When discussing reserve antibiotics with medical students I advised them that they are not likely to ever use things like Meropenem etc in the first few years of practising as doctors as they are restricted to ICU to prevent antibiotic resistance – only to be told by a former Veterinarian that they are first line (!) preventative (!) antibiotics in the Australian live-stock industry…
Maybe someone is barking up the wrong tree here with our GP Amoxicillin and Cephalexin prescribing?
Add to that the lack of clear data on our prescribing habits and what exactly are safe and reasonable standards with WHO recommending less than 300 antibiotic prescriptions per 1000 consultations, BEACH showing some 130 per 1000 and our Chief Medical Officer wanting us to go down to below 60 per 1000 GP encounters?
If the government would take this problem as serious as it is, it should indemnify all primary care doctors from Claims related to not prescribing antibiotics. I am sure this would lead to significantly reduced prescription rates, doctors would still follow their duty of care but would prescribe less knee jerk AB out of fear of complications and litigation.
Without knowing the costs of widespread POC testing, covering this indemnity would probably still be cheaper than introducing POC testing rebates for all GPs.
But as long as judges and coroners still chastise GPs for not prescribing AB or even prescribing acc. Guidelines, I cannot see much change ahead….

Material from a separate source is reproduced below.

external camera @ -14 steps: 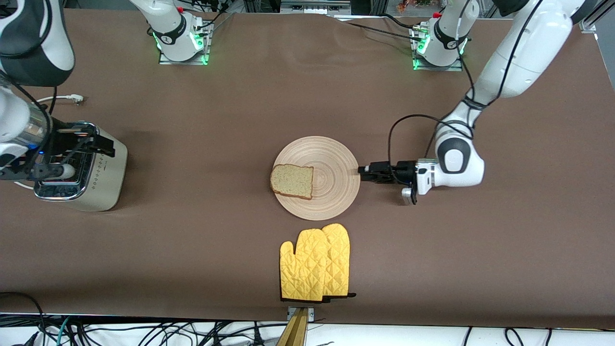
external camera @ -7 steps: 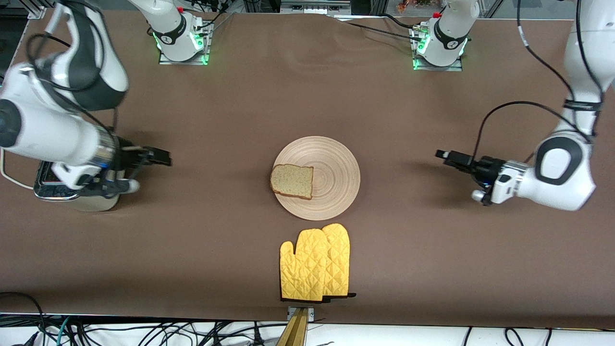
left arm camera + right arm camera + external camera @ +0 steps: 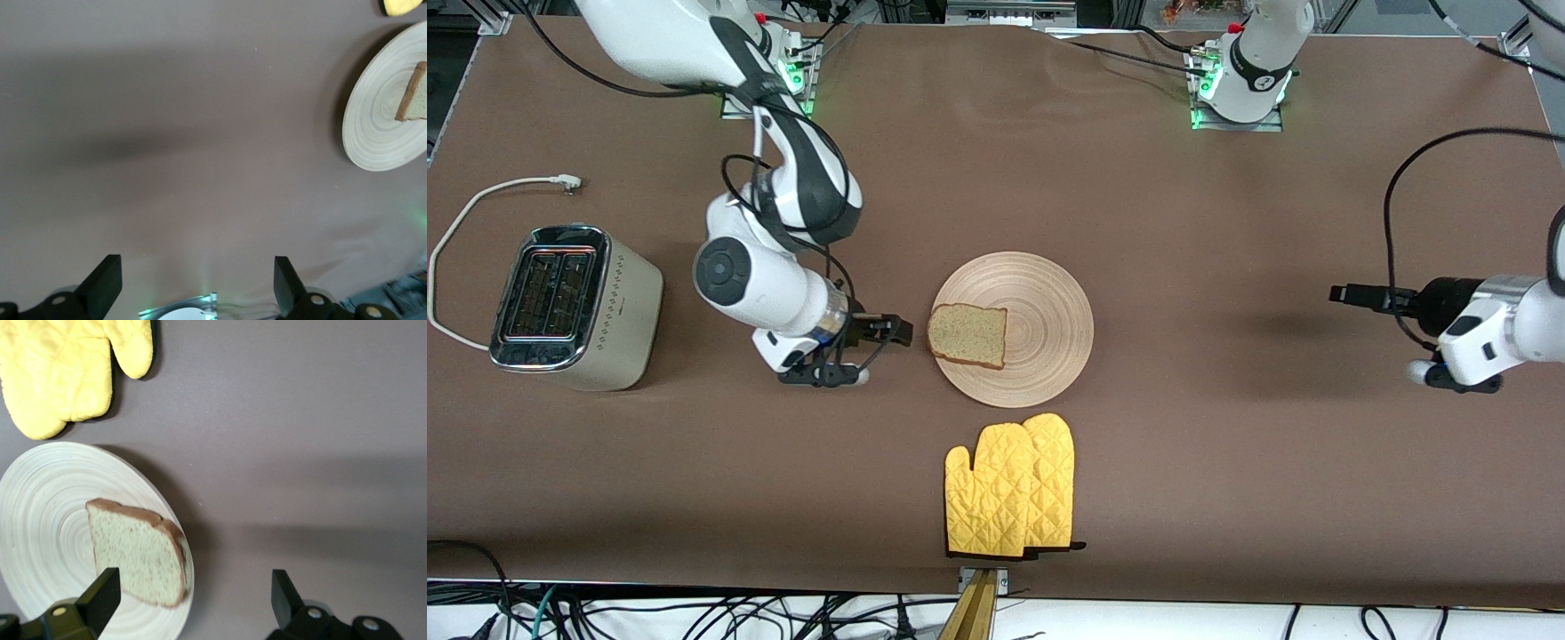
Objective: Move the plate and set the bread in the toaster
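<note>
The round wooden plate lies mid-table with the bread flat on its edge toward the right arm's end. My right gripper stands open and empty just off that edge, a short gap from the bread. In the right wrist view the bread and plate sit ahead of the right gripper. The cream toaster stands at the right arm's end of the table, both slots empty. My left gripper is open and empty over bare table toward the left arm's end; its wrist view has the left gripper well off from the plate.
A pair of yellow oven mitts lies nearer the front camera than the plate. The toaster's white cord loops on the table beside it. Brown cloth covers the table.
The right arm swung from over the toaster to beside the plate's bread edge. The left gripper let go of the plate's rim and drew back toward its end. Plate and bread stayed put.
</note>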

GPs are often targets for antibiotic prescribing because of the vast number of patients treated. What is often neglected, though, is that most antibiotics prescribed in general practice are less complex antibiotics in short courses. At the other end of the spectrum, ID physicians are often involved in therapeutic decisions involving more powerful antibiotics through intravenous routes for long periods. Clearly these are for more serious infections, but the potential for complications is also much higher. All of us need reflective practice – not just GPs.

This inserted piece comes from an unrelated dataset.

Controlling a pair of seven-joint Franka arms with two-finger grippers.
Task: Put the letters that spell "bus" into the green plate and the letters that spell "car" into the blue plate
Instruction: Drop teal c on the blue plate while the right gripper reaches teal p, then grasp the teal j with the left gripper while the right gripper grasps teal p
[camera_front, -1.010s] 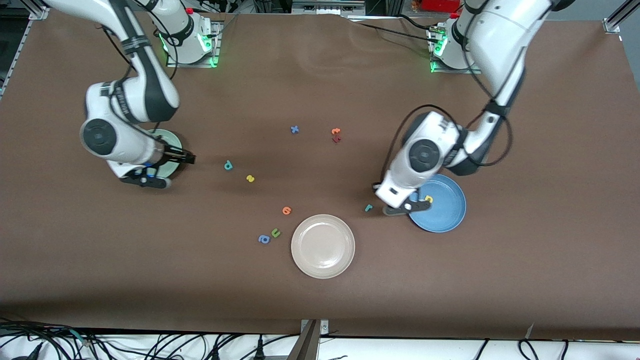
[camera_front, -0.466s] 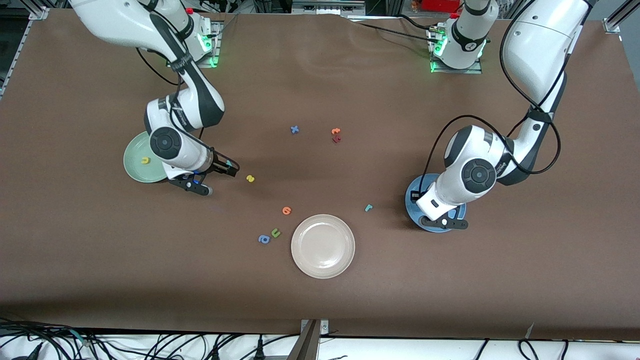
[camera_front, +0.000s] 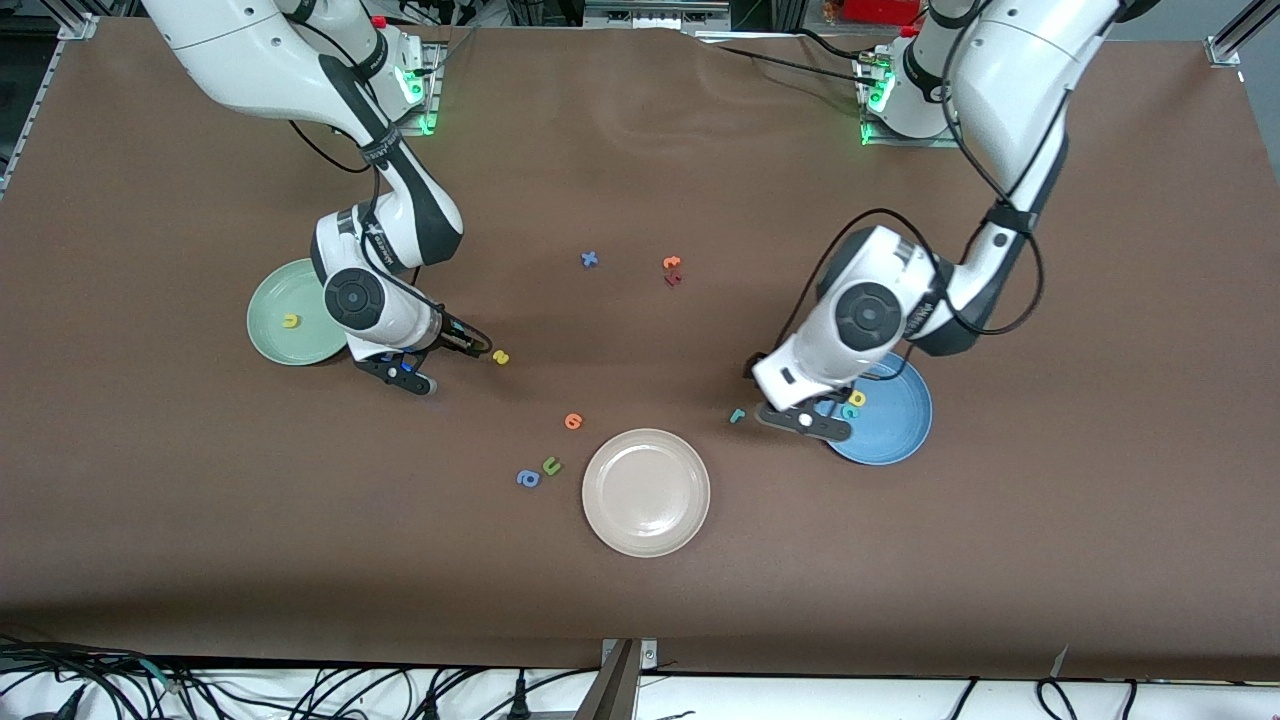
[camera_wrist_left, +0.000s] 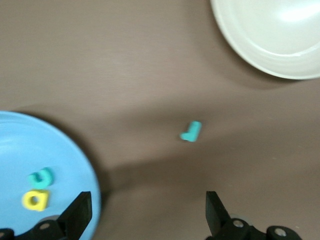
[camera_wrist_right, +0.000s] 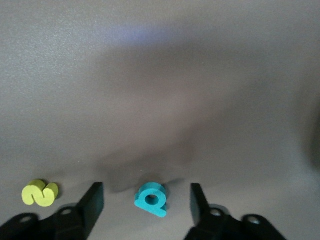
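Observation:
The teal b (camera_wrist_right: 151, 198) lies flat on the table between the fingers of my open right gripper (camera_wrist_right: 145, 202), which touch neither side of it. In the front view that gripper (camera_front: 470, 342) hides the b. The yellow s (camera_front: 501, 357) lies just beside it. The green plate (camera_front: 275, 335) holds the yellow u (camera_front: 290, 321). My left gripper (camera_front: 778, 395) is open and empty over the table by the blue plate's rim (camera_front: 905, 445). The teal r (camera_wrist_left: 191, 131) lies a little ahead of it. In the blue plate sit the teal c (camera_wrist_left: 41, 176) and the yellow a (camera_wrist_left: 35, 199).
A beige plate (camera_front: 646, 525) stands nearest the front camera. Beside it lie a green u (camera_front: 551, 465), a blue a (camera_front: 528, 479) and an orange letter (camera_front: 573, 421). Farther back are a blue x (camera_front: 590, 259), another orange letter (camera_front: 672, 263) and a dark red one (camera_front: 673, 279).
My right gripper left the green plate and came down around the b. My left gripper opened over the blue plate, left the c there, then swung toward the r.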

Interestingly in the one article GPs are reprimanded for over prescribing antibiotics and then it is admitted that there are no statistics re how many antibiotics GPs are prescribing. There are also no statistics re which particular GPs are over prescribing. Is it the after hours services rather than patients usual GPs?? The article also recommends giving patients a script to get filled “just in case”. At a recent deprescibing seminar I attended this was labelled as been shown to NOT help because people invariably get the script filled but even worse to my thinking it is still encouraging people to want antibiotics. It’s not a government problem it is every doctors problem including our infectious disease experts who could be addressing the media about this issue and educating the community instead of lazily blaming the GPs.